Obwohl sich ihre Herangehensweise in ästhetischer wie technischer Hinsicht geradezu diametral unterscheidet, ergeben sich Gemeinsamkeiten. Und die sind nicht nur in der langjährigen Freundschaft der beiden auf Umwegen mit der Stadt Offenbach verbundenen Fotokünstler zu finden.

Konstruktives bei Stefan Kiess.

Thomas Lemnitzer, der seine Brötchen unter anderem mit Auftragsarbeiten für Werbeagenturen verdient, begibt sich mit der Digitalkamera auf die Suche nach dem außergewöhnlichen Motiv und wird dabei in seinem Wohnort Offenbach fündig. Es sind Schärfe-Unschärfe-Relationen, Oberflächenstrukturen, Farbe und Grafik, denen er mit der Kamera zu neuen Ansichten verhilft – mal als großformatig aufgezogenes Weitwinkel-Panorama einer rohen Ziegelwand, mal mit dem mikroskopischen Blick auf Details von türkisen Buchstaben und Symbolen auf rostigem Untergrund, mal mit der das Auge des Betrachters irritierenden Maskierung von hinter strukturiertem Glas verschwimmenden Farben und Formen.

Es ist das alte Spiel des Fotografen, das Sammeln von Ausschnitten der Wirklichkeit, dem Lemnitzer in seiner Interpretation durchaus interessante Facetten abzugewinnen vermag. Er überführt eine sattsam bekannte Realität in die abstrakte Dimension, wird vom bloßen Chronisten zum Maler mit dem Objektiv – und verzichtet trotz digitalem Prozess auf eine Manipulation des Bildes.
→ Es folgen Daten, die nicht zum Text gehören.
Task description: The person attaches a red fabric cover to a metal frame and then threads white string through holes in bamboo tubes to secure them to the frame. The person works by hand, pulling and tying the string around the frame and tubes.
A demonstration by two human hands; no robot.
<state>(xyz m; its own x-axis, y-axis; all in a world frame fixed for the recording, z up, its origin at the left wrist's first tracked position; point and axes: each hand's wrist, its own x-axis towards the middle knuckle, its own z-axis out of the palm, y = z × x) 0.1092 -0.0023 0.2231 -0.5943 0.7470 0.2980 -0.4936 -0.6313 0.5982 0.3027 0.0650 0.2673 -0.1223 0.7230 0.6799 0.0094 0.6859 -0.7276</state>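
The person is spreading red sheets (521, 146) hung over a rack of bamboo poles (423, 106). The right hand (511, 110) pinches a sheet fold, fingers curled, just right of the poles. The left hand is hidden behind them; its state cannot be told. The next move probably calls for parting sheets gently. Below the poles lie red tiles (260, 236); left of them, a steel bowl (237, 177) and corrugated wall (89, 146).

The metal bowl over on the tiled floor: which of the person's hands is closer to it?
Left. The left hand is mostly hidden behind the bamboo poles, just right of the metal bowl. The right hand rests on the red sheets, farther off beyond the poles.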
Stefan Kiess/Thomas Lemnitzer vom 22. August bis 12. September. Geöffnet: Mittwoch und Sonntag von 15 bis 18 Uhr sowie nach Absprache: Telefon 0179/1065469.

Durchweg analog arbeitet hingegen Stefan Kiess, der sich aus dem professionellen Dasein als Fotodesigner zurückgezogen hat und sich auf einer Metaebene mit seiner Profession auseinander setzt – und er manipuliert nach Herzenslust. In den von Informel und Konstruktivismus beeinflussten Montagen aus zerschnittenen, umkopierten Negativ-Fragmenten fließen sein physisches fotografisches Archiv und Reflexionen aus langen Jahren der Architekturfotografie ineinander. Aus dem gewohnten architektonischen Formenkanon entstehen im aufwendigen Prozess des Zerlegens und Zusammenfügens künstlerisch komponierte Schwarzweiß-Grafiken, in denen sich Gegenständlichkeit verliert. Mit der Dekonstruktion des Vertrauten erschafft Kiess neue Bewusstseinsräume, die das Echo einer Verunsicherung in die scheinbar fest gefügte Welt tragen.